- **TASK BRIEF**: For each line of the listing that holds "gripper", show the full line.

- **PROVIDED DATA**:

^^^^

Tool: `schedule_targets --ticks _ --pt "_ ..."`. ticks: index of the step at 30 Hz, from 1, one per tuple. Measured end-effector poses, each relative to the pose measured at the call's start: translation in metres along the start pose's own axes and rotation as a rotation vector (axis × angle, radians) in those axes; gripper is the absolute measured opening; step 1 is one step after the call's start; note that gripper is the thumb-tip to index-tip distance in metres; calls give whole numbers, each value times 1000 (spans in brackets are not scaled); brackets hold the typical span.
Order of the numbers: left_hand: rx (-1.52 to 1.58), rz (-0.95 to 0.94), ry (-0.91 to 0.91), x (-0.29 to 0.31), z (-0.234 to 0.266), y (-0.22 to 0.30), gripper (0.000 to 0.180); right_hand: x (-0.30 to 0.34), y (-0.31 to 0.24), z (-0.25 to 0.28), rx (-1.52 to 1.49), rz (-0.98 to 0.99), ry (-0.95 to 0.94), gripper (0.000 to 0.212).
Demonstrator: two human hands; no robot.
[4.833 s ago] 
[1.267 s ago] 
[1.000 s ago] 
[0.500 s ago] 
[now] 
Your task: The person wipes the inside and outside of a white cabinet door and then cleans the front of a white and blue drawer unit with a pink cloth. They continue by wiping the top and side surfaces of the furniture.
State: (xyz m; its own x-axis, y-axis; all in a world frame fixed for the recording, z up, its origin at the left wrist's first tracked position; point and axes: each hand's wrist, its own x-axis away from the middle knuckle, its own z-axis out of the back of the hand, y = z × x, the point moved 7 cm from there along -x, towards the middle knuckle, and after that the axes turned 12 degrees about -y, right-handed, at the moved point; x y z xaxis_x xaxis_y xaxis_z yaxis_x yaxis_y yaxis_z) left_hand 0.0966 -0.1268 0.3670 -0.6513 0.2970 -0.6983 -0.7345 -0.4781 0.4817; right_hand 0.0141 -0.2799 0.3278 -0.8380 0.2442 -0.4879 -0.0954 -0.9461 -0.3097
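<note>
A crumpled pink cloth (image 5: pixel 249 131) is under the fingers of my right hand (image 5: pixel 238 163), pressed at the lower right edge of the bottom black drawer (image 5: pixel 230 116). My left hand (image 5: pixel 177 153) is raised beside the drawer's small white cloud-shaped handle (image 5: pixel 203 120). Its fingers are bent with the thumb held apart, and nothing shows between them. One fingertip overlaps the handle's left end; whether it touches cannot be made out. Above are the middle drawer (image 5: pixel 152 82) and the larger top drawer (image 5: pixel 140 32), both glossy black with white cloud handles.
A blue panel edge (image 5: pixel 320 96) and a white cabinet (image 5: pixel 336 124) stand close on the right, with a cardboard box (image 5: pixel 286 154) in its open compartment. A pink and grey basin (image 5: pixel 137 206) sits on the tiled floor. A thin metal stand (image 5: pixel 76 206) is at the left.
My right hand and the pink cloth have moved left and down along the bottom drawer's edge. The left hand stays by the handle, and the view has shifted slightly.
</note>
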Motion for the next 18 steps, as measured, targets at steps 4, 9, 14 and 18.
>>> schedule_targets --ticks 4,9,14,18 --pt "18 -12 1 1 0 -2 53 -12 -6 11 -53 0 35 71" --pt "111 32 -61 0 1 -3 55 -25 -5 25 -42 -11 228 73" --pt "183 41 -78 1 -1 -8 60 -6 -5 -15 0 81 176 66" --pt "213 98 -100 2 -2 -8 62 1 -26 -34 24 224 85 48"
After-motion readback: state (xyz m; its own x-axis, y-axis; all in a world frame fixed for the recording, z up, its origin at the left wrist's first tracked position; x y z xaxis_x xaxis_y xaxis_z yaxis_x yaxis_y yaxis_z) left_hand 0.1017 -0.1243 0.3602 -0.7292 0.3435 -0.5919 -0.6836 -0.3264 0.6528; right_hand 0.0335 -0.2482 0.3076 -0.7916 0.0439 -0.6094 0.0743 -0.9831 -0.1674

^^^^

- **COMPLETED TASK**:
Tool: `schedule_targets --ticks _ --pt "_ ..."`. ticks: index of the step at 30 Hz, from 1, one per tuple. Measured end-effector poses, each relative to the pose measured at the call's start: translation in metres along the start pose's own axes and rotation as a rotation vector (axis × angle, radians) in those axes; gripper is the absolute measured opening; step 1 is one step after the call's start; note that gripper is the thumb-tip to index-tip distance in metres; calls give whole numbers, each value times 1000 (spans in brackets are not scaled); brackets hold the typical span.
Order of the numbers: left_hand: rx (-1.52 to 1.58), rz (-0.95 to 0.94), ry (-0.91 to 0.91), x (-0.29 to 0.31), z (-0.234 to 0.266), y (-0.22 to 0.30), gripper (0.000 to 0.180); right_hand: x (-0.30 to 0.34), y (-0.31 to 0.24), z (-0.25 to 0.28), rx (-1.52 to 1.49), rz (-0.98 to 0.99), ry (-0.95 to 0.94), gripper (0.000 to 0.212).

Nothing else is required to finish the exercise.